Please no :) 'VMA' is implicit re: mappings. If you're touching memory
mappings you're necessarily touching VMAs.

I know some prctl() (a pathway to many abilities some consider to be
unnatural) uses 'VMA' in some of the endpoints but generally when referring
to specific VMAs no?

These namesa are already kinda horrible (yes naming is hard, for everyone,
ask me about MADV_POISON/REMEDY) but I think something like:

PR_DEFAULT_MADV_HUGEPAGE
PR_DEFAULT_MADV_NOHUGEPAGE

-ish :)

>
> >
> >> - PR_THP_POLICY_DEFAULT_SYSTEM: This will clear the MMF2_THP_VMA_DEFAULT_HUGE
> >>   and MMF2_THP_VMA_DEFAULT_NOHUGE process flags.
> >>
> >> These patches are required in rolling out hugepages in hyperscaler
> >> configurations for workloads that benefit from them, where workloads are
> >> stacked anda single THP global policy is likely to be used across the entire
> >> fleet, and prctl will help override it.
> >
> > I don't understand this justification whatsoever. What does 'stacked' mean? And
> > you're not justifying why you'd override the policy?
>
> By stacked I just meant different types of workloads running on the same machine.
> Lets say we have a single server whose global policy is set to madvise.
> You can have a container on that server running some database workload that best
> works with madvise.
> You can have another container on that same server running some AI workload that would
> benefit from having VM_HUGEPAGE set on all new VMAs. We can use prctl
> PR_THP_POLICY_DEFAULT_HUGE to get VM_HUGEPAGE set by default on all new VMAs for that
> container.
>
> >
> > This series has no actual justificaiton here at all? You really need to provide one.
> >
>
> There was a discussion on the usecases in
> https://lore.kernel.org/all/13b68fa0-8755-43d8-8504-d181c2d46134@gmail.com/
>
> I tried (and I guess failed :)) to summarize the justification from that thread.

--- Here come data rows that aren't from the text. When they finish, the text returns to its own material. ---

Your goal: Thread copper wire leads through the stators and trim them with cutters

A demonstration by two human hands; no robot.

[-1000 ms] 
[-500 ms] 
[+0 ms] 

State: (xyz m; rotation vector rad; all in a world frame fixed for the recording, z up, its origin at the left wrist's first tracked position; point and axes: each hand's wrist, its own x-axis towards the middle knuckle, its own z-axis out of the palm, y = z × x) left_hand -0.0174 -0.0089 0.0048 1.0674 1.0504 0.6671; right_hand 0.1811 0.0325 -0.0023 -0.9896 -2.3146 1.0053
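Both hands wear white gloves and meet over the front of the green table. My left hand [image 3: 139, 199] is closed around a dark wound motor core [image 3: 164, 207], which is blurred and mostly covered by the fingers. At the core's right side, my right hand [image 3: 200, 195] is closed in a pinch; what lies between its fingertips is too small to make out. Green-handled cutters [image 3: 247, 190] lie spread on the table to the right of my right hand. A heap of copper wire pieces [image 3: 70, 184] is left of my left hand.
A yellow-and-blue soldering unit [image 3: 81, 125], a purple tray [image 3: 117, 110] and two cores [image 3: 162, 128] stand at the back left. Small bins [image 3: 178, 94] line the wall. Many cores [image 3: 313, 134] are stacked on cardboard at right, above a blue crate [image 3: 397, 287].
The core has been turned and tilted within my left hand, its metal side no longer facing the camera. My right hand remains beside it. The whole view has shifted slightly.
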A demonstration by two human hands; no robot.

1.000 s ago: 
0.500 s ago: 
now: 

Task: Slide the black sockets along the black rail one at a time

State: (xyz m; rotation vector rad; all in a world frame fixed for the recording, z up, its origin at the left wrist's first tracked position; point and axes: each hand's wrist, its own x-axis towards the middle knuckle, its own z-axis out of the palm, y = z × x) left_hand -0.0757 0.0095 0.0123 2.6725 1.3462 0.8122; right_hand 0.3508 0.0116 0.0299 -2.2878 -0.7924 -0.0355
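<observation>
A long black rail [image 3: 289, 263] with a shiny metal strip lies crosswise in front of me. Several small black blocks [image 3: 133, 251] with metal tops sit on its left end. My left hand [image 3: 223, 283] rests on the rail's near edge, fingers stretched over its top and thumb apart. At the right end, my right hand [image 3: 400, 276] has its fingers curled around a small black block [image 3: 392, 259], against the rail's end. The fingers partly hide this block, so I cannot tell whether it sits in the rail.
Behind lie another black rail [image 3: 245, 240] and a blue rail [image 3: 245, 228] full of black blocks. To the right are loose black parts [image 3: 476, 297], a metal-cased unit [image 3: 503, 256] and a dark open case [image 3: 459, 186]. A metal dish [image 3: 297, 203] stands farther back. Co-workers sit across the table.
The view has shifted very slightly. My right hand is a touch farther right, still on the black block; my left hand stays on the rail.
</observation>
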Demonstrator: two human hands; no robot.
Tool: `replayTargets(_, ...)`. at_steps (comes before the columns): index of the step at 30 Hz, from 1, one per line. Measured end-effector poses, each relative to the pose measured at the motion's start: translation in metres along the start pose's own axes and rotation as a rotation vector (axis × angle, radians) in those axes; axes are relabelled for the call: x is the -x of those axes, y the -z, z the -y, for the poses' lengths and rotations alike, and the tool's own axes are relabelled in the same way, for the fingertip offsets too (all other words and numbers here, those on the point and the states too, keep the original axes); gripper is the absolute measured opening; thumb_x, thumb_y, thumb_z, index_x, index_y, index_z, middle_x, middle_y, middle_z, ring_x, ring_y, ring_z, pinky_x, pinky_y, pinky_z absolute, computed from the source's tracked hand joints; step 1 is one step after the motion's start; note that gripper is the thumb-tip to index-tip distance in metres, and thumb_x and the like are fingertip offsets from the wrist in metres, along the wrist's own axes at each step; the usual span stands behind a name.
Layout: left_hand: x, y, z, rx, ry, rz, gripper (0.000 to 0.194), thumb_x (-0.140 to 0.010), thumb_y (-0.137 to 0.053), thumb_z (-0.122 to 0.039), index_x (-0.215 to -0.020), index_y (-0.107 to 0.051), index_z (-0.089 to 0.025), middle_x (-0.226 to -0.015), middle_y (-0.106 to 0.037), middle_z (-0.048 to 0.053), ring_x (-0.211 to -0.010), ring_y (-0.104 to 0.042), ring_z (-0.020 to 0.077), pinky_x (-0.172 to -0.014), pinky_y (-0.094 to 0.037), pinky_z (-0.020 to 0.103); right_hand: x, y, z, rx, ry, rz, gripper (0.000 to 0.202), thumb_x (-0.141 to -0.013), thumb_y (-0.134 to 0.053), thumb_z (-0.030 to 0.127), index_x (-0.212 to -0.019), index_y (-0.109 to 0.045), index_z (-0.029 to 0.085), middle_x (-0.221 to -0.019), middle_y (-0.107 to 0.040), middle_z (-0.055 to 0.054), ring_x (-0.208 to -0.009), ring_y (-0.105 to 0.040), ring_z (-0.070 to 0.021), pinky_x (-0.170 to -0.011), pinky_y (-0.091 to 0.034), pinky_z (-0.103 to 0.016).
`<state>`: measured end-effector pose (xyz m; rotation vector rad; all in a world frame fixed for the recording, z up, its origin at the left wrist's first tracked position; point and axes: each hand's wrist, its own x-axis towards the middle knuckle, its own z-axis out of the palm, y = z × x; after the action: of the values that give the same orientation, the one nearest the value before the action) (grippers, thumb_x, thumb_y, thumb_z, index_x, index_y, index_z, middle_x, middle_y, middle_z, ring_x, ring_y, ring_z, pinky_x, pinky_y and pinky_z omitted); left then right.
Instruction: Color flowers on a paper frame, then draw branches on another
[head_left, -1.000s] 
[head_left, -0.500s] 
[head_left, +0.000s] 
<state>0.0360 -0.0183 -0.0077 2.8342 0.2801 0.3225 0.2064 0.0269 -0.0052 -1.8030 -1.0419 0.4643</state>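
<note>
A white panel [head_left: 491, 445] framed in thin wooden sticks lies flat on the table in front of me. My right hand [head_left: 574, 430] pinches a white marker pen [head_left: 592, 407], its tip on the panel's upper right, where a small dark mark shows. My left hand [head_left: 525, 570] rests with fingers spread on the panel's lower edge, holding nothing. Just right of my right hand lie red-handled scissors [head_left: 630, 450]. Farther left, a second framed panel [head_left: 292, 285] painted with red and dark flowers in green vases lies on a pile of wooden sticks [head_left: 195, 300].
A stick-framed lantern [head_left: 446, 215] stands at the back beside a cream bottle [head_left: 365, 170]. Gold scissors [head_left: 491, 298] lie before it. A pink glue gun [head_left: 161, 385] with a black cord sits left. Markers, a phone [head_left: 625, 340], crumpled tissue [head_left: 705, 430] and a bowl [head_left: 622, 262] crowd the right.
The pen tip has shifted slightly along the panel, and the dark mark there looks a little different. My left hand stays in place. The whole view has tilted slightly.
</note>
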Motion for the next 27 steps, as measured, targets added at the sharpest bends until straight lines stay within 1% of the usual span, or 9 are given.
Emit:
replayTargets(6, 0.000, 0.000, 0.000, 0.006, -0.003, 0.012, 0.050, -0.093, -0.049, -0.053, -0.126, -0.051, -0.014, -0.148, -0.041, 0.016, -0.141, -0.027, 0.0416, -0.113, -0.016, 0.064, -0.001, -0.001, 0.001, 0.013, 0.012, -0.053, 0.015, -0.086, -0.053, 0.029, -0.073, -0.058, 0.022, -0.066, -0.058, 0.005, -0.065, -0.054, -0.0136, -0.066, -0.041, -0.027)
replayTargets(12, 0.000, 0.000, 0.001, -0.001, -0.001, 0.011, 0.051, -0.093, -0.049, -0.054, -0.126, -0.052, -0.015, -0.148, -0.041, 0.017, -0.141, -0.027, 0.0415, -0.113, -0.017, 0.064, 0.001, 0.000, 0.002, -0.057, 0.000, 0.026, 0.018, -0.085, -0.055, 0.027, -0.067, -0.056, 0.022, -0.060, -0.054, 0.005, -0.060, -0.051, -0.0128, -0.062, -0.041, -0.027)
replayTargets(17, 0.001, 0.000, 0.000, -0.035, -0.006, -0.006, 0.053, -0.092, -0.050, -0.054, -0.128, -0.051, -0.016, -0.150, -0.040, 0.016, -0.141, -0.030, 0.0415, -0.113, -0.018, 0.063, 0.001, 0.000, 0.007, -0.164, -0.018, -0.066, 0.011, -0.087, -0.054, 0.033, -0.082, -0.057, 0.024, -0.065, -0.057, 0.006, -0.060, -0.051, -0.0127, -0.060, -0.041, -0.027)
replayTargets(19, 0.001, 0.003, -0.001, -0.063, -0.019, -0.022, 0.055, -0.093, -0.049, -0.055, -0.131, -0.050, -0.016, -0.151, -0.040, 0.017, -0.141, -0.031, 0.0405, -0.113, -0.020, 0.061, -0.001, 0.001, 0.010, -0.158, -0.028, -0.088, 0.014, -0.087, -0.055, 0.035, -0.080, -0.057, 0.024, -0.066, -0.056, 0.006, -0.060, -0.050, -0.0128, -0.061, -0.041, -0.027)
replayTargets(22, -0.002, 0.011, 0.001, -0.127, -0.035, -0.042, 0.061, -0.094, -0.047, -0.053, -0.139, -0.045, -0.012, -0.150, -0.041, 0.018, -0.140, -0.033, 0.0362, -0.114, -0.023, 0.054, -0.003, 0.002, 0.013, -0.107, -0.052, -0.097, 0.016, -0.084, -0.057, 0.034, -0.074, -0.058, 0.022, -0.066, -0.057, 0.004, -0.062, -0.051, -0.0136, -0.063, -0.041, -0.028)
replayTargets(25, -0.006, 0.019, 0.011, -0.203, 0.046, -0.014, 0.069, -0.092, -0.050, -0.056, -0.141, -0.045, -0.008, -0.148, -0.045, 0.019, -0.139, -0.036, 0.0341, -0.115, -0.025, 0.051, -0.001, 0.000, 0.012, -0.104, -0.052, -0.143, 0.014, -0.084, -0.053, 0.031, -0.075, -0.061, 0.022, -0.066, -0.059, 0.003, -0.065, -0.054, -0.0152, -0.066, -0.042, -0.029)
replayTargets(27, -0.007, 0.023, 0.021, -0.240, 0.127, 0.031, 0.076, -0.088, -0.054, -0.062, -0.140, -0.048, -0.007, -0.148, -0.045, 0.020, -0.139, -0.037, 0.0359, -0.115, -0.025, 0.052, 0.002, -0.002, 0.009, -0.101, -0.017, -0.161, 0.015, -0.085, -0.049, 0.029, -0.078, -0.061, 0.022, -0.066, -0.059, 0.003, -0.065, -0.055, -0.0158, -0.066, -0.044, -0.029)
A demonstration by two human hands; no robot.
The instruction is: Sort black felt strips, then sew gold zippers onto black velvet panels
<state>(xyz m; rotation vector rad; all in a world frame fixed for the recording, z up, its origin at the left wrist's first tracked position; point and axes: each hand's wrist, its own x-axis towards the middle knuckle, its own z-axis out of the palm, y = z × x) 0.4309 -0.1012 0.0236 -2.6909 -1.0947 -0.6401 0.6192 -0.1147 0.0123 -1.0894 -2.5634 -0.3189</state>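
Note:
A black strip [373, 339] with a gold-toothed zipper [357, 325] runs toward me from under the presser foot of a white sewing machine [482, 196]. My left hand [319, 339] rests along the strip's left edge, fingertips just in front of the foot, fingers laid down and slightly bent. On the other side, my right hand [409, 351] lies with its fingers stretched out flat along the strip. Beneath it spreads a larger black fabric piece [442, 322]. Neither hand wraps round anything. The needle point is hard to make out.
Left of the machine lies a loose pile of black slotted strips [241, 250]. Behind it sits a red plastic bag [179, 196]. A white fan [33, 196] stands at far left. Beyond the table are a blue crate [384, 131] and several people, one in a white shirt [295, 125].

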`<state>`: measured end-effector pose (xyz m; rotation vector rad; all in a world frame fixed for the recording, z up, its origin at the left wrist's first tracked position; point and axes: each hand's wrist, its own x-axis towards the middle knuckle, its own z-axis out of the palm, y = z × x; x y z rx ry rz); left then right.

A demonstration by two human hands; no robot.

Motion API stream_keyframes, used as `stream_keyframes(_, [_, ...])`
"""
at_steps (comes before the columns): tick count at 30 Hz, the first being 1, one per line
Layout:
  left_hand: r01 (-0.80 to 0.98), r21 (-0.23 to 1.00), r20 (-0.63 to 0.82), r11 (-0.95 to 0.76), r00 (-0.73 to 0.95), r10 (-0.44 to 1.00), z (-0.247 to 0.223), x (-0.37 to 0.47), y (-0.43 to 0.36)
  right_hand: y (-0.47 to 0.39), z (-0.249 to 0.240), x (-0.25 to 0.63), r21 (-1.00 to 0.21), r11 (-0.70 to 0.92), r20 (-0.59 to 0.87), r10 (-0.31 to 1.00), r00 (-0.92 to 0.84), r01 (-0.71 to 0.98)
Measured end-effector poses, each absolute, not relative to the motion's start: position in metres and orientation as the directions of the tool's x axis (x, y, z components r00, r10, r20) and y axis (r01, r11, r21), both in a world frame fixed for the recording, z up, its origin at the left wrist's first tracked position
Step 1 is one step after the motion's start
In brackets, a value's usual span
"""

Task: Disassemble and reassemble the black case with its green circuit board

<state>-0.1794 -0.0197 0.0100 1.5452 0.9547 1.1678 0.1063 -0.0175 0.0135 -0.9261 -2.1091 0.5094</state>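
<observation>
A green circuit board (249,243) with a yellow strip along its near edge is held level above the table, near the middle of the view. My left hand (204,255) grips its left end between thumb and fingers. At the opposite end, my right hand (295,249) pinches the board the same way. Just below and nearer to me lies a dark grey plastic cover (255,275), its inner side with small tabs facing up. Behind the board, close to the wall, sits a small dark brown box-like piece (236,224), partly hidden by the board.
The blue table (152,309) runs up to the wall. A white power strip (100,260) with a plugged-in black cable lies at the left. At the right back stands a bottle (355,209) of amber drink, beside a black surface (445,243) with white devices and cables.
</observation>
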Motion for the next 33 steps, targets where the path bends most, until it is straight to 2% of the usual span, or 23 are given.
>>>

It's fine, I have most definitely not been as clear as I could be in series
too :>) just need to add a bigger summary.

Don't afraid to waffle on... (I know I am not... ;)

>
> I will try and rephrase it here.
>
> In hyperscalers, we have a single THP policy for the entire fleet.
> We have different types of workloads (e.g. AI/compute/databases/etc)
> running on a single server (this is what I meant by 'stacked').
> Some of these workloads will benefit from always getting THP at fault (or collapsed
> by khugepaged), some of them will benefit by only getting them at madvise.
>
> This series is useful for 2 usecases:
>
> 1) global system policy = madvise, while we want some workloads to get THPs
> at fault and by khugepaged :- some processes (e.g. AI workloads) benefits from getting
> THPs at fault (and collapsed by khugepaged). Other workloads like databases will incur
> regression (either a performance regression or they are completely memory bound and
> even a very slight increase in memory will cause them to OOM). So what these patches
> will do is allow setting prctl(PR_THP_POLICY_DEFAULT_HUGE) on the AI workloads,
> (This is how workloads are deployed in our (Meta's/Facebook) fleet at this moment).
>
> 2) global system policy = always, while we want some workloads to get THPs
> only on madvise basis :- Same reason as 1). What these patches
> will do is allow setting prctl(PR_THP_POLICY_DEFAULT_NOHUGE) on the database
> workloads.
> (We hope this is us (Meta) in the near future, if a majority of workloads show that they
> benefit from always, we flip the default host setting to "always" across the fleet and
> workloads that regress can opt-out and be "madvise".
> New services developed will then be tested with always by default. "always" is also the
> default defconfig option upstream, so I would imagine this is faced by others as well.)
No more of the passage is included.